I am struggling in my office. I think I was placed in this position because I “have experience with statistics.” Dr. Goe would be appalled that what I am actually doing would ever be labeled as “statistics.” I came in to analyze and help give feedback to the communities on the data collected in the Monitoring and Evaluation department, but I might not get to that point because it would be putting the cart before the horse. This is something that even the people I work for might not understand, so its a constant lesson in not meeting people's expectations, and being ok with that (Not my strength). A few examples…

-Perhaps one of the most important pieces of information gleaned from health data is how many people died and of what.  Diarrhea with blood, for example, can indicate an easily fixable sanitation issue. This is hard to locate because one of the major hospitals in our district started as a private mission hospital and often refuses to cooperate in reporting to the district. The other clinics are often unreachable by phone, and of course, there is no transport.

-In December, most of the data was lost because people didn’t know about the “save as” function, so all the December reports were saved over with January data.
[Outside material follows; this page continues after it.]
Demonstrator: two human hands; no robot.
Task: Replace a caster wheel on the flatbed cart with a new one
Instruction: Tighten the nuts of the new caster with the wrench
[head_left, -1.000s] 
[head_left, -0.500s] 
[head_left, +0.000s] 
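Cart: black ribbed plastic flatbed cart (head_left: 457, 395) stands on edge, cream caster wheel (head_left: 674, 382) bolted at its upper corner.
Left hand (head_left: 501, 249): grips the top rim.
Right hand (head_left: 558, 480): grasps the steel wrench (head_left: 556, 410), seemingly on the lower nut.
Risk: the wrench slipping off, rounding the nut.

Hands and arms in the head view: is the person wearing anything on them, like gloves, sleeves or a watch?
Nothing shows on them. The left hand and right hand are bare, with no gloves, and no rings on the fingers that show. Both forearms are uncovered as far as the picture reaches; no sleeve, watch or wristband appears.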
I spent a week trying to convey the importance of “save as” and labeling our data with the correct dates.

-After the last M&E officer left, he left a computer full of documents titled “name of facility,” because those were the first words in the document, hence the default filename. I spent many days opening every document, renaming it, and organizing it into folders.
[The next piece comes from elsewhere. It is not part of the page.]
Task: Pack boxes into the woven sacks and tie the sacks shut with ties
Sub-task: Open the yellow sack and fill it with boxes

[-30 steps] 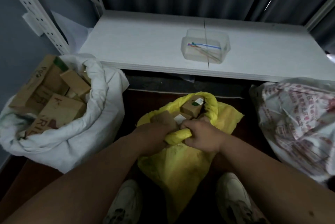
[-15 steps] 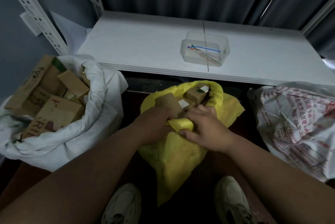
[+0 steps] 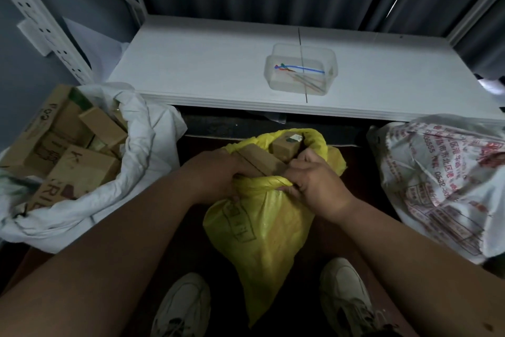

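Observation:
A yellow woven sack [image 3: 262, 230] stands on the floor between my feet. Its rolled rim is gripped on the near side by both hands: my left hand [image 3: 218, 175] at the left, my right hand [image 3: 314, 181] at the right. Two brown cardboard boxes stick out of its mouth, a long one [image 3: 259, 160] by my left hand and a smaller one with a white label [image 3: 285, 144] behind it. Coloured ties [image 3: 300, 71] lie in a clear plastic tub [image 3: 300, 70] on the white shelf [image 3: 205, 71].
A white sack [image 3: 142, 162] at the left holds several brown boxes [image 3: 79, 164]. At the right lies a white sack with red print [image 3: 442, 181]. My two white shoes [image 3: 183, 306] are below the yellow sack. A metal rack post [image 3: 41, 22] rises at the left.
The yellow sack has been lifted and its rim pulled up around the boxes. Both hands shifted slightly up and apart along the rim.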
-While showing a head nurse how to report the number of children dying in our district and from what, Owen discovered that computer work was keeping her away from her other work because she didn’t know how to type. So, Owen spends his afternoons teaching typing. One of the biggest breakthroughs: learning that you can use “shift” instead of “caps lock” to capitalize the first words of your sentences. It is amazing how much time that saves.

-Almost every morning when I arrive, nothing can be done until I have finished with the morning several hour meeting, figured out how to expunge new viruses from the only computer that keeps medical records for the district (which also happens to be the computer that people plug their phones into to charge or download music), and I have reconfigured the electrical outlets with duct tape and a mess of chords in an attempt to keep my monitor on.

All of this is a struggle. So yes, we are struggling. But, I think if you look closely, it is also right to be here. “Save as” might be a tiny baby step, but its also kind of a big deal.

So that’s work. What about life in the community? My friend, Heidi, always says it’s the little things that matter, and when you’re not listening to God, you don’t catch them. So, one of my grand (non) expectations for coming back, especially with the Peace Corps, was to finally become fluent in Setswana. Peace Corps was rumored to have some of the best language training you can get.  The rumors were correct. Meshack, and his team of LCFs (Language and Cultural Facilitators) were excellent in improving our conversational, work-related, and HIV/AIDS related Setswana. Still, once we left training, we became integrated in a much more complex environment. The doctors at my DHMT are from Tanzania and Zimbabwe. Some speak no Setswana at all, and I am dusting off my Swahili. The boys we hang out with at home are Kalanga and English speakers. We have been blessed with friendships, but they are diverse and complex, and not at all like what I imagined cultural integration would look like or what it has looked like to me before. We are in a village (which seems TOTALLY more “African” than the city), but we run in government circles more now than before, and integrating with our coworkers is almost a different culture than integrating with our neighbors. And what about those neighbors? We have Moses and Wendy who hold high-powered jobs in Gaborone, and who lived in Soweto through the uprisings in the 1970s and 80s, and we also have Mma go Sadi, who has never left Ramotswa. She lives in a one-room cinder block with her family and enjoys a good chat while hanging out the laundry.

Life is messy, it’s confusing, we struggle, we make it work, we rig something with bungee chords. It’s alright.